■ **Task to complete**
Find each line below that includes "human", then copy it.

[Source data]

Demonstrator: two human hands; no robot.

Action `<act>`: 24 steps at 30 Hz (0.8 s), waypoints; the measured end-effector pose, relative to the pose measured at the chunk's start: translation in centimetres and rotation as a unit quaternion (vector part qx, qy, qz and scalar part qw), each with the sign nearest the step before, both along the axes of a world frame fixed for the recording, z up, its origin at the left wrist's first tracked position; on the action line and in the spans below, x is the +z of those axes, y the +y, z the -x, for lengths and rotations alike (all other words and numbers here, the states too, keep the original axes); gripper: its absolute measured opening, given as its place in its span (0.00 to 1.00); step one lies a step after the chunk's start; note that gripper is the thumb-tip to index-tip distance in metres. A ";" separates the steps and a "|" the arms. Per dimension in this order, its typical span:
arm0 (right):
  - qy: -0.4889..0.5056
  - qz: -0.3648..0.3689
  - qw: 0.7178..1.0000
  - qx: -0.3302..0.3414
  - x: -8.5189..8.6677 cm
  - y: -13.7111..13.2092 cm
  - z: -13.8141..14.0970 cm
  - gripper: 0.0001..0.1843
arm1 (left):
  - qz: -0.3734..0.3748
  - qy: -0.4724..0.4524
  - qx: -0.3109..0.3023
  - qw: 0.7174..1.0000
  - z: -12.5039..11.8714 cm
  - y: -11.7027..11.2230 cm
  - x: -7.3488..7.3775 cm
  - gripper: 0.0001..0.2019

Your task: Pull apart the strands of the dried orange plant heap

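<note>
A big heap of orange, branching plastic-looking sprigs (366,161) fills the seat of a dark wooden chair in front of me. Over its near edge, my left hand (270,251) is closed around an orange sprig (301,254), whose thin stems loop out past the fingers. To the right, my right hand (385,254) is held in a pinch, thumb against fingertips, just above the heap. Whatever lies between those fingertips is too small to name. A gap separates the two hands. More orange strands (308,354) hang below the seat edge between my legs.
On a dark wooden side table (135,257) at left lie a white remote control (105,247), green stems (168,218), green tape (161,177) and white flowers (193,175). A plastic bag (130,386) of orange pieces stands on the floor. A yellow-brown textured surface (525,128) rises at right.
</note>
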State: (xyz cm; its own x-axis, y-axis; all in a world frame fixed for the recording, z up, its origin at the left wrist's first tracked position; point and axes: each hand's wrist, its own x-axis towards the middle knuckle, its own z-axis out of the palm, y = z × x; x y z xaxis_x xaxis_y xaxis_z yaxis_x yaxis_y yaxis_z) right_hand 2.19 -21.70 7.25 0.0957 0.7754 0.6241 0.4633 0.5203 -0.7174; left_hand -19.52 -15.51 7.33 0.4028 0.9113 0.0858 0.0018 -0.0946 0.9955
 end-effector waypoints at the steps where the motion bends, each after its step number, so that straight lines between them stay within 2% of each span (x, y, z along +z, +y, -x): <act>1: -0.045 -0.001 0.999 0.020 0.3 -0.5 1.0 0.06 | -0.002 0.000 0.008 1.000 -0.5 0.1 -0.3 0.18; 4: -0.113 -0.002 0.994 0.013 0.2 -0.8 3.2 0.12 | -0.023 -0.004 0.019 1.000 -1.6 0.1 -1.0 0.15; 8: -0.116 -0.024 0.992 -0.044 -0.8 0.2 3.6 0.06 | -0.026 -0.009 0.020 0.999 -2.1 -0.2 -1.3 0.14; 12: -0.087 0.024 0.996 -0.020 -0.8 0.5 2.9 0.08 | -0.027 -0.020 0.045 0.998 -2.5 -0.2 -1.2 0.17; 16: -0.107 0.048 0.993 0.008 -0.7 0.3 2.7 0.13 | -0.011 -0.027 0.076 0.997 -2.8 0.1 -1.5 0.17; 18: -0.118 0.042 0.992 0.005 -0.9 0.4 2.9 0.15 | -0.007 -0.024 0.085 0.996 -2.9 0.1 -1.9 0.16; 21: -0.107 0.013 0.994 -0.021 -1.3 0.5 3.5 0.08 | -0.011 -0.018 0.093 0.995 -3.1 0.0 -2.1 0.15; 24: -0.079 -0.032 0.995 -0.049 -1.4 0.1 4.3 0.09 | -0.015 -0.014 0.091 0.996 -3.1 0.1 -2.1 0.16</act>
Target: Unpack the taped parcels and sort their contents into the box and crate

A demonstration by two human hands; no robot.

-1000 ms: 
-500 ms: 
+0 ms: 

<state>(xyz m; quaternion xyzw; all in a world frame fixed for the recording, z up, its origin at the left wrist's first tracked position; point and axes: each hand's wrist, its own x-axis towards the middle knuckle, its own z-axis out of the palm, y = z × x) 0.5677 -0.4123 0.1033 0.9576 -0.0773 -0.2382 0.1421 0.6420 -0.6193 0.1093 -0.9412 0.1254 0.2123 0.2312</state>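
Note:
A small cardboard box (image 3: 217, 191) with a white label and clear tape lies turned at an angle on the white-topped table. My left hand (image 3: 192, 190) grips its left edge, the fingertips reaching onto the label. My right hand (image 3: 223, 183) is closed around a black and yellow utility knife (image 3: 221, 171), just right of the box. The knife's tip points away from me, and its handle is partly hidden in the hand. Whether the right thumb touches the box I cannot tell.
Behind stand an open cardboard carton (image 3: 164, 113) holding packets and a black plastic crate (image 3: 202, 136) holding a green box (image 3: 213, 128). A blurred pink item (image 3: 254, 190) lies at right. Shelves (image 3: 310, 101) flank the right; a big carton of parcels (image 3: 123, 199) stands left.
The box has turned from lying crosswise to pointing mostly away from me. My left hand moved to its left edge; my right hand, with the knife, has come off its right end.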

■ **Exercise response**
Demonstrator: two human hands; no robot.
A demonstration by two human hands; no robot.

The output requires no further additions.